## Work task
Starting at the line that contains "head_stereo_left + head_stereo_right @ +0", output each line through the end of the data exactly, and nothing more.
* * *
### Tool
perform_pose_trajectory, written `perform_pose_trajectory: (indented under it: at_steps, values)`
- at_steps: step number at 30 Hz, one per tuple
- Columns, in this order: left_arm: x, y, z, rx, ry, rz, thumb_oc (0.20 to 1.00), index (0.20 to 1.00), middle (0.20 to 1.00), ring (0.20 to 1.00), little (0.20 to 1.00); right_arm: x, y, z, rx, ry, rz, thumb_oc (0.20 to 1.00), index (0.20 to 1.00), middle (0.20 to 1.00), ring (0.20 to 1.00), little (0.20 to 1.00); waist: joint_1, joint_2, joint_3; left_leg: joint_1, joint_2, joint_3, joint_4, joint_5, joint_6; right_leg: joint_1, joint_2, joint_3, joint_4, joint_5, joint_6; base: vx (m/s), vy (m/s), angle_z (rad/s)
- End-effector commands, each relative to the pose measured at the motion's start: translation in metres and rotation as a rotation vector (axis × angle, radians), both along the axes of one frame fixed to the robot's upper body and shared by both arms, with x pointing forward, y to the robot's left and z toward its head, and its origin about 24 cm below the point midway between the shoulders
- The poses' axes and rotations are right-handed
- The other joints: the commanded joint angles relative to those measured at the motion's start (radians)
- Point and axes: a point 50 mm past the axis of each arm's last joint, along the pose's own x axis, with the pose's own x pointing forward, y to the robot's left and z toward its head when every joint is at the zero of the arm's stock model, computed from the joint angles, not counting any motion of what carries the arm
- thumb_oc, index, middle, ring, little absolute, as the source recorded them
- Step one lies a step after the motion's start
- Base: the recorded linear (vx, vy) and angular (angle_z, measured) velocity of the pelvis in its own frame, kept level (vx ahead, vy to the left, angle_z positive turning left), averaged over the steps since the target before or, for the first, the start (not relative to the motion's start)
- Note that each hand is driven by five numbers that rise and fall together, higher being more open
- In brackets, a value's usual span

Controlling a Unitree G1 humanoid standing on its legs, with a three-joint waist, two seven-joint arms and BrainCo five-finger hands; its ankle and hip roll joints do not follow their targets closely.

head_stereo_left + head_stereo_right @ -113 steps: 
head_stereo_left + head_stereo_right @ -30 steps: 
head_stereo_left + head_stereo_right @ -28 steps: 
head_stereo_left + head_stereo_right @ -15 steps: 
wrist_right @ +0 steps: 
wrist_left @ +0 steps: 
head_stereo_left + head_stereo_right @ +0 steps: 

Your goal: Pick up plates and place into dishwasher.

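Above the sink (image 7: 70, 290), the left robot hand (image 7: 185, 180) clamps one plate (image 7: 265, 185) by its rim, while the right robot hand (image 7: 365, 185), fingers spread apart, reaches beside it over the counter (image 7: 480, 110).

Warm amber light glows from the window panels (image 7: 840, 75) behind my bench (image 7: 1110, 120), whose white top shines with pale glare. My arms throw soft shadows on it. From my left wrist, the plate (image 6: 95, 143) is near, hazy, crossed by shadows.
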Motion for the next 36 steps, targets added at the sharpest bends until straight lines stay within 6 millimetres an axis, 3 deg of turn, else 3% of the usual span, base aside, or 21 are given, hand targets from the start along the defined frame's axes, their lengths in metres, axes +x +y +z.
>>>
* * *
## Response for this exercise
head_stereo_left + head_stereo_right @ +0 steps: 

Your goal: Pick up plates and place into dishwasher.

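Above the sink (image 7: 70, 290), the left robot hand (image 7: 185, 180) clamps one plate (image 7: 265, 185) by its rim, while the right robot hand (image 7: 365, 185), fingers spread apart, reaches beside it over the counter (image 7: 480, 110).

Warm amber light glows from the window panels (image 7: 840, 75) behind my bench (image 7: 1110, 120), whose white top shines with pale glare. My arms throw soft shadows on it. From my left wrist, the plate (image 6: 95, 143) is near, hazy, crossed by shadows.
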Motion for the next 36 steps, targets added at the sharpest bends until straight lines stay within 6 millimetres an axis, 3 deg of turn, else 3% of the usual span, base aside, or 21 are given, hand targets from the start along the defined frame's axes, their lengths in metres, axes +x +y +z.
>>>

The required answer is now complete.